It’s not every day that you get challenged by Jeff Jarvis. Very well then, I accept. However, I’m not sure that I’ll win. There is more of an olympic spirit posesssing me right now.
A bit of background: Jeff took three tweets (1, 2, 3) to attack a Newsweek article that basically says that the amount of people using the internet to do meaningful interactive things in their free time (Blogging, Wikipedia, News Commenting etc.) is shrinking and gives the reason simply as “sloth”. While I certainly wasn’t fully convinced by the article I think it did make some points that I think might be true, and that scared me.
Like Jeff, I have always been adamant that people love doing things for free and can be just as good as professionals.

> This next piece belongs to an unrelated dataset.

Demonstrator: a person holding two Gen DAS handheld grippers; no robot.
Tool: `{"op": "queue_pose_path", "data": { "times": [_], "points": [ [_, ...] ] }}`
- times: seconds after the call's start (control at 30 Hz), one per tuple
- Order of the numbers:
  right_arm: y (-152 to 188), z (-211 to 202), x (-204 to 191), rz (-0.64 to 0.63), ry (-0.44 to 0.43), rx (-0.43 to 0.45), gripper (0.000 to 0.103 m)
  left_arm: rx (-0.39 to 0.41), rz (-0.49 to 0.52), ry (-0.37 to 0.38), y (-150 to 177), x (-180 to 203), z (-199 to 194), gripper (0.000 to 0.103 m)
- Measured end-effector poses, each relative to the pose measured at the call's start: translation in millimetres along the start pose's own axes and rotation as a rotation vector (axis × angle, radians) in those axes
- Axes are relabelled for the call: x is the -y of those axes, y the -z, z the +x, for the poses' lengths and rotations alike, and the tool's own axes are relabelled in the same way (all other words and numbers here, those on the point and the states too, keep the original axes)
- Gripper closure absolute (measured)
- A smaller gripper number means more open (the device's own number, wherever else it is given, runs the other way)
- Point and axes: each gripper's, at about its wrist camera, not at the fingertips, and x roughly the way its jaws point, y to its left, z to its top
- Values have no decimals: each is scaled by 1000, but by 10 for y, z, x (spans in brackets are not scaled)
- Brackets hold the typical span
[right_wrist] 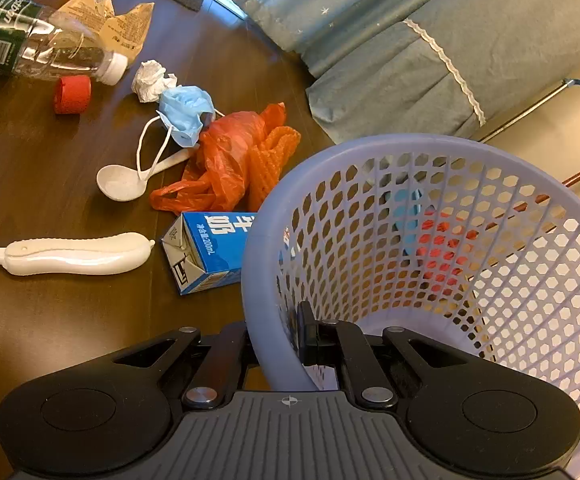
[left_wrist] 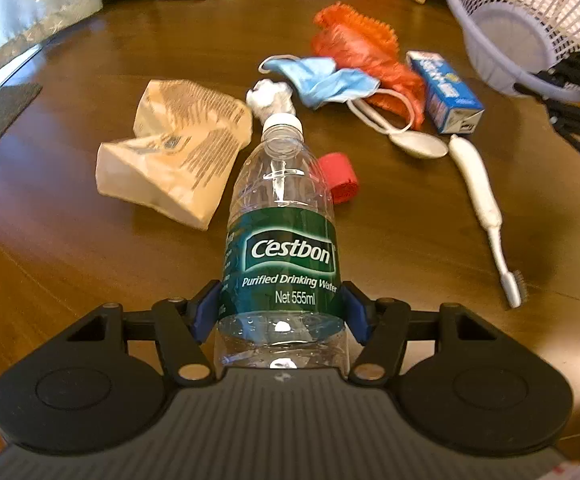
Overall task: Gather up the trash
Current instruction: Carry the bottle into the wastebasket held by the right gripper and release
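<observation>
Trash litters a wooden table (left_wrist: 370,220) as the left gripper (left_wrist: 281,312) clamps a water bottle (left_wrist: 281,232) near its base, long axis pointing away toward the pile; the right gripper (right_wrist: 277,340) pinches the rim of the lavender basket (right_wrist: 430,168), waiting off to the bottle's right.

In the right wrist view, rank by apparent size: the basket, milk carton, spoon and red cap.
1. Basket, by far the largest, though it is nearest the camera.
2. Milk carton, partly hidden behind the basket.
3. Spoon.
4. Red cap, smallest, but also farthest.
</observation>
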Motion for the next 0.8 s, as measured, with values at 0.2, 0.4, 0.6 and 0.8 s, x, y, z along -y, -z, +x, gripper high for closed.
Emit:
{"op": "queue_pose_path", "data": {
  "times": [0.2, 0.4, 0.6, 0.8],
  "points": [
    [-3, -8, -1, 11, 4, -1, 100, 64, -8, 41, -107, 32, -182, 45],
    [-10, -4, -3, 13, 4, 0, 100, 118, 39, 95, -326, 160, -398, 45],
    [-17, -22, -8, 18, 3, 1, 100, 165, 179, 183, -708, 396, -571, 45],
    [-26, -31, 8, 36, 7, 0, 100, 199, 359, 277, -1208, 786, -593, 45]
  ]
}}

However, I could imagine with (a) the web becoming more and more mainstream and part of our lives and more and more people using it that don’t want to contribute to it and (b) the web growing larger and larger, becoming ever more differentiated – that the actual amount of peopleactive at any one site goes down.
However, that was not the challenge. The challenge was to convince Jeff that magazines are not dead. Well, I don’t think they are, at least not for a while. While I am a supporter of a lot of the Buzzmachine theories, especially the one that the future of Journalism lies in ecosystems and not monoliths, I just don’t want to go along with the one that in essence says that journalists should stop presenting finished articles to audiences – which is what magazines do.

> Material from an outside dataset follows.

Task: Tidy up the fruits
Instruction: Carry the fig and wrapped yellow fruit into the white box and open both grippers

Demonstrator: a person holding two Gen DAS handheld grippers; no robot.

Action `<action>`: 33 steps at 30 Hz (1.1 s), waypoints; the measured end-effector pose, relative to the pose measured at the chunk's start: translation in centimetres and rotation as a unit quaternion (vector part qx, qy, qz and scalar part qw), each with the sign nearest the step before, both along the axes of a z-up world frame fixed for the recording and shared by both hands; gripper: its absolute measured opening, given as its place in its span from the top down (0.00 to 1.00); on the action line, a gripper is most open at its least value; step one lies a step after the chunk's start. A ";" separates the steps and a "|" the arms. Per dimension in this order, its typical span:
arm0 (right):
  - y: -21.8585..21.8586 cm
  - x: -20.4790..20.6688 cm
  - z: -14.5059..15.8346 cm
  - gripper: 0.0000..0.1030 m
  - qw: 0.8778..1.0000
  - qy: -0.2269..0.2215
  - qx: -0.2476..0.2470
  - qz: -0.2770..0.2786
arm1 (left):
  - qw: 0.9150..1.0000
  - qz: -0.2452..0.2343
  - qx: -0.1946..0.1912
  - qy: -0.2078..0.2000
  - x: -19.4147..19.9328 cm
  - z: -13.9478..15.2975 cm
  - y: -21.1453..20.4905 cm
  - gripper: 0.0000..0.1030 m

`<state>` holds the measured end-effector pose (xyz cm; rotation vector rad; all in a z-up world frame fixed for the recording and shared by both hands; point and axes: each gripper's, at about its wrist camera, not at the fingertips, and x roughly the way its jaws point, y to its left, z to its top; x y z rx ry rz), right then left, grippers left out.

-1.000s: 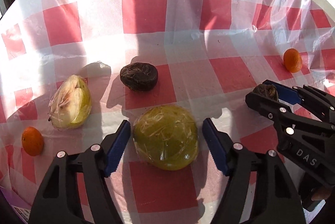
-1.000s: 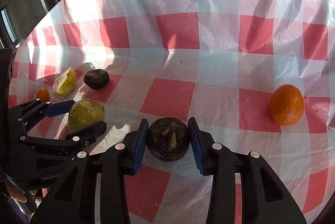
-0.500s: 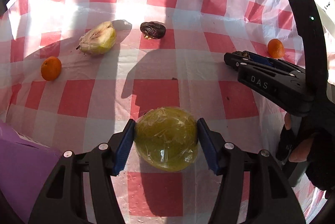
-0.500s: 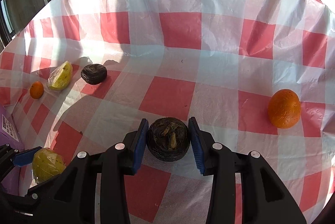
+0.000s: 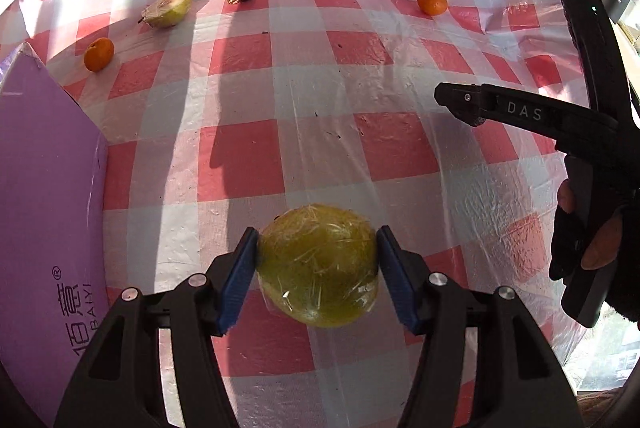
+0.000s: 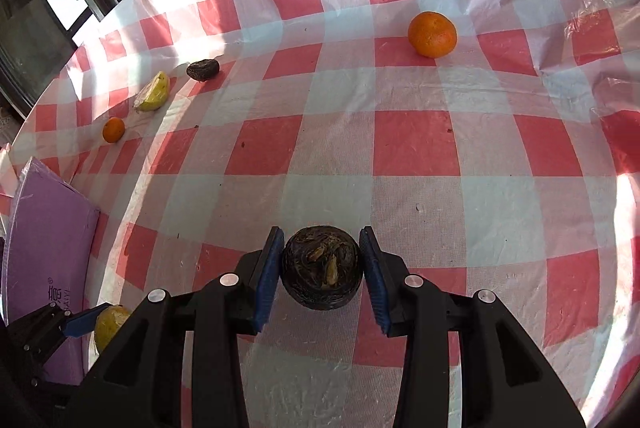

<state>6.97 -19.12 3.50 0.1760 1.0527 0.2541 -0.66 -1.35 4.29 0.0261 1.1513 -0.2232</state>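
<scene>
Partly hidden: left gripper (image 5: 318, 260) pinching wrapped green fruit (image 5: 318, 270), right gripper (image 6: 322, 266) pinching dark fruit (image 6: 322, 273).

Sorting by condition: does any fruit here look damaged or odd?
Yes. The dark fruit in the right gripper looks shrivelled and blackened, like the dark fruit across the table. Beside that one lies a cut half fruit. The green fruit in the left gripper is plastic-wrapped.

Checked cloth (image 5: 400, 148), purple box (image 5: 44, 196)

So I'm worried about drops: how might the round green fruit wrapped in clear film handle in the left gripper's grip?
The round green fruit wrapped in clear film looks glossy, so probably slippery. The left gripper grips only its sides; it may rotate. Set down, it would likely roll.
</scene>
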 end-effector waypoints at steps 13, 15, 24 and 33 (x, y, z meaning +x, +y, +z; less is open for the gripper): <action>-0.6 -6.8 1.2 0.62 0.997 0.017 0.003 -0.079 | 0.993 -0.109 0.026 -0.038 -0.9 3.6 -0.9 0.42; -0.3 -7.8 1.5 0.62 0.996 0.018 0.004 -0.086 | 0.991 -0.121 0.030 -0.046 -1.3 4.2 -0.7 0.42; 2.6 -11.0 3.5 0.62 0.996 0.001 -0.005 -0.092 | 0.988 -0.130 0.017 -0.084 -2.5 7.7 1.8 0.42; 6.4 -12.5 6.0 0.62 0.997 -0.025 -0.019 -0.066 | 0.985 -0.124 -0.006 -0.119 -3.3 9.9 5.0 0.42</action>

While I would say that written articles should be open to debate, change, admittance of mistakes and dialogue between author and audience in the wake of their publication, I also believe there should be the right to say “I like this article I have written as it is; I will gladly correct factual errors or supplement interesting addendums but I don’t want to crowdsource the whole thing until it is no longer mine but the crowd’s”. I don’t think that this is arrogance, it is artistic freedom.
But journalism is not art, you say. Indeed, most of it isn’t. I worked in a news agency for a year and I found it fascinating how we produced truly mutable articles that might begin with a quick announcement at the start of the day and end up as a summary with a completely different focus at the end of it. Then, the newspaper journalists would go and change and mold it once again for publication. A kind of b2b-crowdsourcing, if you will. I gladly accept that this process should continue down to a level of mutabilty that is indeed not restricted to journalists but open to everyone. That’s why I think Newspapers are definitely dead. The kind of articles they present us with were made to be changed all the time.
However, magazine articles and indeed a magazine as a whole, are different. They are much closer to an artistic statement than news are. A good magazine’s contents are carefully curated, designed and sometimes even timeless. The articles are long statements about “big pictures”.
I, for one, like being presented with a magazine like this as a finished – or at least mostly finished (see above, factual errors) – product, whose life cycle is a bit slower than that of an online news article. It means that I can also take the time to enjoy it because I know it won’t change for a while and the authors like their articles as artistic statements that might be refuted (or refudiated) and should please spawn debates – but for now they should stand as they are.
And because I think that a lot of people would agree, I believe that magazines are not dead yet.
I do agree that magazines have to change, shouldn’t rely on print, shouldn’t rely on advertising, build a community around their brand etc., but I still can believe that a particular form of curated, bundled journalistic content with a longevity that makes it closer to art/literature than commodity, will persist.